DIRECTIONS:
How many lines in the material below contain the word "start"? Write only the number.

GIVEN MATERIAL:
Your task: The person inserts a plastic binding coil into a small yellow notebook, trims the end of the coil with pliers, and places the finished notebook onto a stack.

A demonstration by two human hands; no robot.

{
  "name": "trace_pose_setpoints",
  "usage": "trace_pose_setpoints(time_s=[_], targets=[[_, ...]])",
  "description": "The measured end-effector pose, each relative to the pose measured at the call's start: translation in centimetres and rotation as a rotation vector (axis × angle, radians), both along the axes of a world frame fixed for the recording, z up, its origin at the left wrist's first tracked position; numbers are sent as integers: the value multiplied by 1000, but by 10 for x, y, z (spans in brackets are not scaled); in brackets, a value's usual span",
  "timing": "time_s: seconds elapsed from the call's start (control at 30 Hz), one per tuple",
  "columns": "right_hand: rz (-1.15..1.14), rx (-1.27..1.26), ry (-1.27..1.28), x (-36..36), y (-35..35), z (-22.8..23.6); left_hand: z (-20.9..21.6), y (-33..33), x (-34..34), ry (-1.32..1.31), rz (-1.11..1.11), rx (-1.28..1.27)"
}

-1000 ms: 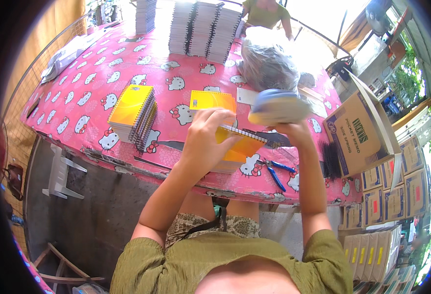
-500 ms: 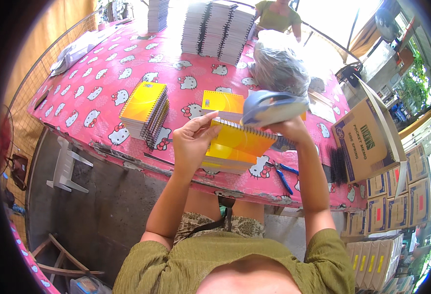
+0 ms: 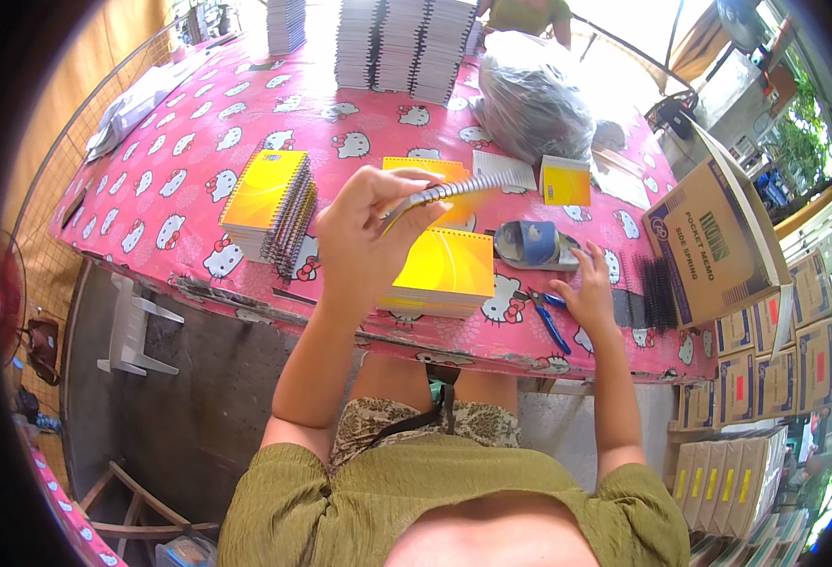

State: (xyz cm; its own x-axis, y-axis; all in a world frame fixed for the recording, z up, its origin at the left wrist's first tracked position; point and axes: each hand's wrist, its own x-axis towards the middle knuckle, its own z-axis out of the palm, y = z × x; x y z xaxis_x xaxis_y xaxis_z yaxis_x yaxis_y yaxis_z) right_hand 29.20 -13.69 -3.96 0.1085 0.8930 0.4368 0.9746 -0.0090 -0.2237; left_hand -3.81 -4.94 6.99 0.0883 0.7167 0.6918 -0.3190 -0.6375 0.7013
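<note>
In my left hand (image 3: 378, 213) a small yellow spiral notebook (image 3: 411, 200) is pinched between thumb and fingers, tilted nearly edge-on, its wire coil upward. Below it lies a stack of yellow notebooks (image 3: 446, 267), and behind that another yellow notebook (image 3: 416, 168) is partly hidden by my hand. My right hand (image 3: 588, 291) is empty, fingers spread, its fingertips close to a blue-and-grey slipper (image 3: 529, 244) on the table. Beside its thumb are blue-handled pliers (image 3: 553, 329).
A bound stack of yellow notebooks (image 3: 266, 203) stands left on the pink table (image 3: 175, 180). Tall stacks of white spiral pads (image 3: 399, 47), a plastic bag (image 3: 534, 99) and a person (image 3: 529, 13) are farther back. Black coils (image 3: 660, 288) and a carton (image 3: 713, 246) stand right.
My right hand has set the slipper down on the table and let go. My left hand has lifted the notebook off the stack and tilted it.
</note>
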Motion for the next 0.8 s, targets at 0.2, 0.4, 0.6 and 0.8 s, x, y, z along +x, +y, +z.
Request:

SOLUTION TO THIS TASK:
2